4.Select Netflix Account Information.
5.Select Deactivate this device.

The instructions shown on the same page for the Roamio devices works, so it seems current.


----------



## dswallow (Dec 3, 2000)

This one's funny...


Virgin Media - TiVo

1.Press the Home button on the remote.
2.Select Apps & Games.
3.Select TV & Movies.
4.Select Netflix.
5.Using the arrows on your remote, enter the following sequence:
&#9702;Up, Up, Down, Down, Left, Right, Left, Right, Up, Up, Up, Up
6.Select Sign Out, Start Over or Deactivate.


----------



## HerronScott (Jan 1, 2002)

dswallow said:


> Does this not work?
> 
> https://help.netflix.com/article/en/node/23925 (select "Sign out of Netflix" tab)
> 
> ...


The Video On Demand menu item no longer exists. They replaced it with a Netflix menu item that launches you straight into the client so you don't see to have access to the Netflix Account Information now.

Scott


----------



## dswallow (Dec 3, 2000)

HerronScott said:


> The Video On Demand menu item no longer exists. They replaced it with a Netflix menu item that launches you straight into the client so you don't see to have access to the Netflix Account Information now.


Perhaps it's moved to the same location as the Premiere and Roamio use for such things.


----------



## HerronScott (Jan 1, 2002)

dswallow said:


> Perhaps it's moved to the same location as the Premiere and Roamio use for such things.

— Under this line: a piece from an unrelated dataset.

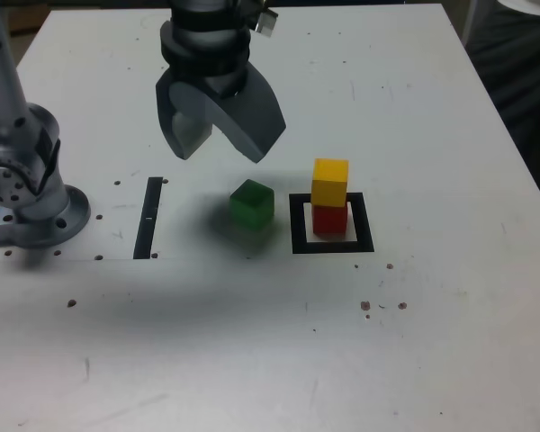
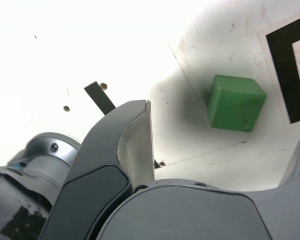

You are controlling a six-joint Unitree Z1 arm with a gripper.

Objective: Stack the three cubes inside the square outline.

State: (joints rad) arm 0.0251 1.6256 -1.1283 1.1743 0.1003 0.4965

No unfortunately not but I wonder if the remote codes for the Virgin TiVo work. 

Scott


----------



## dswallow (Dec 3, 2000)

HerronScott said:


> No unfortunately not but I wonder if the remote codes for the Virgin TiVo work.


Well, amusingly enough, I get to an Information menu when I follow those instructions on the Roamio (just do the sequence of keypresses when you first get into the Netflix app -- where you pick a profile if you have that option). It has a "Sign Out" selection, though I didn't go further than that to see if there was also a deactivate device option after choosing it; I got basically an "are you sure?" message and answered "No".


----------



## tivo2007 (Apr 27, 2015)

None of this works for my situation.

My tivo top menu is
Now playing list
Watch live Tv
Find programs
Netflix
Music, photos and showcases
Messages and settings

When I select Netflix
It immediately goes to Instant Queue
There is no option for deactivating or signing out
I tried the crazy sequence of up, up, etc but that just moves me up and down on my list of shows. 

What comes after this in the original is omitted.